The present invention provides improved techniques for evaluation and/or interpolation of network parameters for use in modeling wireless networks, and may be implemented in, e.g., a processor-based system for characterizing, adjusting or optimizing the overall performance of a wireless network. In an illustrative embodiment, values of one or more link parameters of the wireless network are evaluated over test points that are derived at least in part from road location data, e.g., road maps, characterizing an area serviced by the wireless network. The evaluation may be performed using a link model. In another embodiment, values of one or more link parameters of the wireless network are interpolated along a plurality of edges between data points defining a mesh, wherein the edges correspond to roads. A measure of network performance is then generated using the interpolated values. The edges of the mesh have associated therewith a set of edge weights representative of traffic in the wireless network. The edge weights may be adjusted so as to be in agreement with available network traffic data. The mesh may be generated from, e.g., a road map file or an image file, and mesh simplification operations such as edge collapsing may be applied thereto prior to interpolation.

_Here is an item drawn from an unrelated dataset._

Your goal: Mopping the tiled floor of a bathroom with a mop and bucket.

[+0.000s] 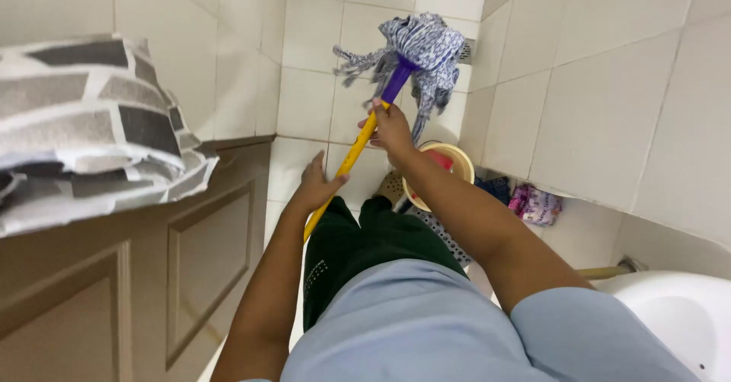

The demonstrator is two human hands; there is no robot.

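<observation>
Right hand (392, 132) is wrapped around the yellow mop handle (346, 165) up near the purple collar (396, 81), and left hand (316, 186) grips the same handle lower down. So two hands, one mop, its blue-and-white string head (422, 47) lifted off the white tiled floor (312, 100). One cream bucket (457, 161) sits below, half hidden by the right forearm. Pink packet (537, 203) by the wall is too blurry to identify. White basin (678, 321) gets cut off at the corner.
</observation>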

Examples of link parameters that may be interpolated along the edges of the mesh include the signal level of a communication channel, the signal-to-interference ratio of a communication channel, and the path loss between a network user and a base station. The network performance measure may be, e.g., a network coverage measure, such as a fraction of a target coverage area having access to a base station pilot signal at a signal-to-interference ratio above a specified threshold.

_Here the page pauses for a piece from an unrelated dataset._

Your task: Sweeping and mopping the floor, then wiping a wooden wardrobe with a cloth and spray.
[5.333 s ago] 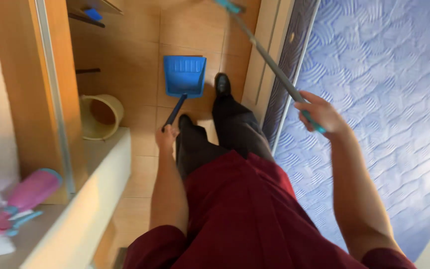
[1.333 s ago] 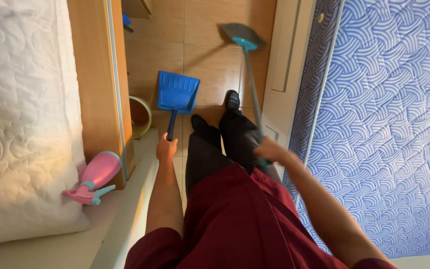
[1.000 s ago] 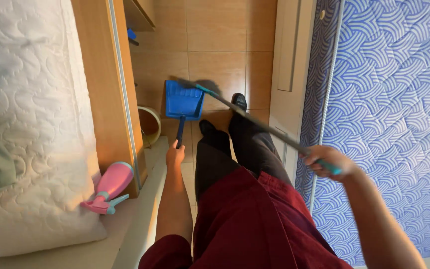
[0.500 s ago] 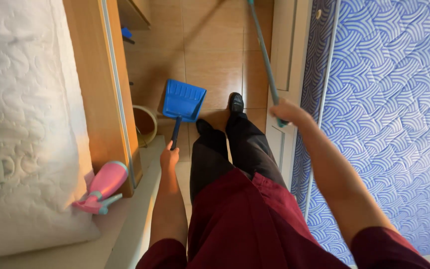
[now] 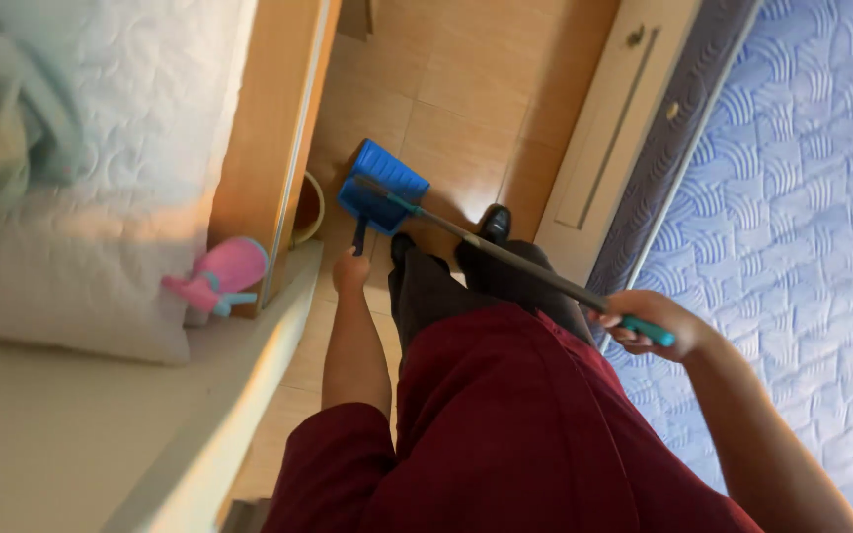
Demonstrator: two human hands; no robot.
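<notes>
The blue patterned mattress (image 5: 802, 227) fills your view from 1 to 5 o'clock, and the white quilted bed (image 5: 101, 168) with a pale green cloth bunched on it takes 9 to 11 o'clock. Between them a strip of tan tiled floor (image 5: 466, 89) runs toward 12 o'clock, flanked by a wooden panel (image 5: 278, 128) at 11 and a cream door frame (image 5: 614, 148) at 1. Your dark red clothing and dark trousers cover the lower middle, with one black shoe (image 5: 494, 223) just beyond the centre. A pale bin (image 5: 306, 209) stands on the floor against the wooden panel, just beside the blue dustpan (image 5: 379, 186). The dustpan sits on the tiles at about 11 o'clock from centre; your left hand (image 5: 351, 268) is closed around its dark handle. Your right hand (image 5: 649, 322), at 3 o'clock, is wrapped around the teal end of the broom (image 5: 505, 259), whose grey shaft slants up-left so that its far end lies over the dustpan's mouth. A pink toy (image 5: 217, 276) lies at the edge of the bed at 9 o'clock
</notes>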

Advantageously, interpolating between the data points of a road-based mesh in accordance with the invention averages out statistical variations and permits the network performance measure to be computed as a smooth, differentiable function of the one or more link parameters, thereby simplifying network characterization, adjustment and optimization. Furthermore, the road-based interpolation of the present invention can give substantially better results in wireless network design, adjustment and optimization than the above-noted conventional topological grid.
The present invention may be implemented in one or more software programs running on a personal computer, workstation, microcomputer, mainframe computer or any other type of processor-based information processing device. These and other features and advantages of the present invention will become more apparent from the accompanying drawings and the following detailed description.